- _Exercise aim_
Your reply should consist of the entries, copied exactly and stripped of images.
***** Supplied information *****
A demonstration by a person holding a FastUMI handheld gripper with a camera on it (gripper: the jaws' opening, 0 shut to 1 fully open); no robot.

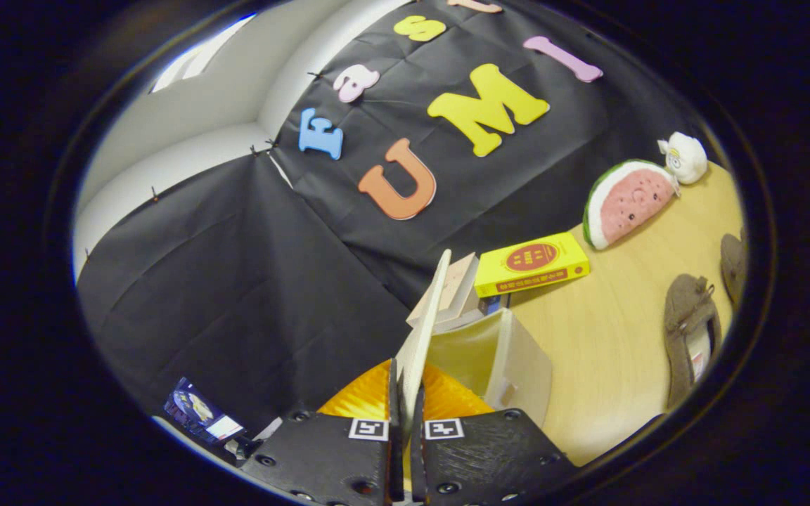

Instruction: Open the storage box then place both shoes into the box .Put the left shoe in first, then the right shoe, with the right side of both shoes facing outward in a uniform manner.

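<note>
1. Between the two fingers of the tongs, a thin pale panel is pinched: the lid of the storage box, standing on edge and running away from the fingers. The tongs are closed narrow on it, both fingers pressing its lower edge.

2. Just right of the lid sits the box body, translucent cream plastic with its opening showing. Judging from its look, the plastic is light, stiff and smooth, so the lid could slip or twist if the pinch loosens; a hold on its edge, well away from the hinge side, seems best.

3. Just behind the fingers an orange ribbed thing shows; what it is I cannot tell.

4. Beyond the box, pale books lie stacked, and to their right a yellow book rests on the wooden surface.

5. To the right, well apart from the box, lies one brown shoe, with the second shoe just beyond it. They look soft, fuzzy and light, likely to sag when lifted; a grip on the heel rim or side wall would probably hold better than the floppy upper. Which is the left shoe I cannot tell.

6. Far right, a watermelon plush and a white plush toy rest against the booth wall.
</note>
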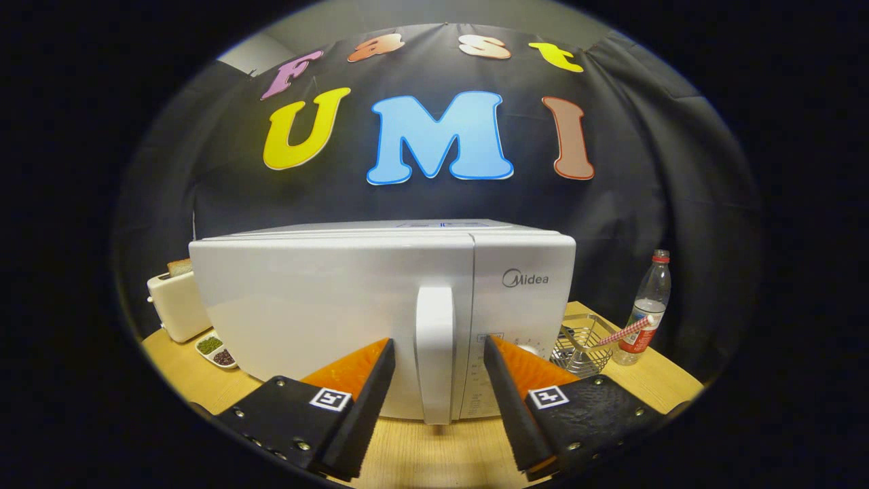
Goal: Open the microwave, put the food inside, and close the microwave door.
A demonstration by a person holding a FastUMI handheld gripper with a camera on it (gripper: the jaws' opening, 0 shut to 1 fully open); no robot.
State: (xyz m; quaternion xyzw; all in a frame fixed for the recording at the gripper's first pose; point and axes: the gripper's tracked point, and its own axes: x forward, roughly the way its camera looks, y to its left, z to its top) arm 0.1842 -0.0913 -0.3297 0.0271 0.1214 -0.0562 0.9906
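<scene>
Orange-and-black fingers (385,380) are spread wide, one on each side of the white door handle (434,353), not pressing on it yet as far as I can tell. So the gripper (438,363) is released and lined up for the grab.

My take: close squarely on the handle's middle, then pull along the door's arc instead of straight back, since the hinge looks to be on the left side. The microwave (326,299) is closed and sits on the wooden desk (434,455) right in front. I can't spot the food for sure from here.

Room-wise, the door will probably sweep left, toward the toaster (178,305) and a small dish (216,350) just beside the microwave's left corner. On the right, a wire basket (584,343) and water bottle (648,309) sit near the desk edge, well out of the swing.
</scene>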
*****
- _Answer for the task_
A demonstration by a person holding a FastUMI handheld gripper with a camera on it (gripper: the jaws' opening, 0 shut to 1 fully open); no robot.


Instruction: Open the storage box then place both shoes into the box .Put the left shoe in first, then the right shoe, with the right side of both shoes facing outward in a uniform manner.

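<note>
1. Between the two fingers of the tongs, a thin pale panel is pinched: the lid of the storage box, standing on edge and running away from the fingers. The tongs are closed narrow on it, both fingers pressing its lower edge.

2. Just right of the lid sits the box body, translucent cream plastic with its opening showing. Judging from its look, the plastic is light, stiff and smooth, so the lid could slip or twist if the pinch loosens; a hold on its edge, well away from the hinge side, seems best.

3. Just behind the fingers an orange ribbed thing shows; what it is I cannot tell.

4. Beyond the box, pale books lie stacked, and to their right a yellow book rests on the wooden surface.

5. To the right, well apart from the box, lies one brown shoe, with the second shoe just beyond it. They look soft, fuzzy and light, likely to sag when lifted; a grip on the heel rim or side wall would probably hold better than the floppy upper. Which is the left shoe I cannot tell.

6. Far right, a watermelon plush and a white plush toy rest against the booth wall.
</note>
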Goal: Open the microwave, put the food inside, and close the microwave door.
A demonstration by a person holding a FastUMI handheld gripper with a camera on it (gripper: the jaws' opening, 0 shut to 1 fully open); no robot.
State: (xyz m; quaternion xyzw; all in a frame fixed for the recording at the gripper's first pose; point and axes: the gripper's tracked point, and its own axes: x forward, roughly the way its camera looks, y to its left, z to its top) arm 0.1842 -0.0913 -0.3297 0.0271 0.1214 -0.0562 0.9906
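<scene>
Orange-and-black fingers (385,380) are spread wide, one on each side of the white door handle (434,353), not pressing on it yet as far as I can tell. So the gripper (438,363) is released and lined up for the grab.

My take: close squarely on the handle's middle, then pull along the door's arc instead of straight back, since the hinge looks to be on the left side. The microwave (326,299) is closed and sits on the wooden desk (434,455) right in front. I can't spot the food for sure from here.

Room-wise, the door will probably sweep left, toward the toaster (178,305) and a small dish (216,350) just beside the microwave's left corner. On the right, a wire basket (584,343) and water bottle (648,309) sit near the desk edge, well out of the swing.
</scene>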

The exercise requires nothing more than what has been given.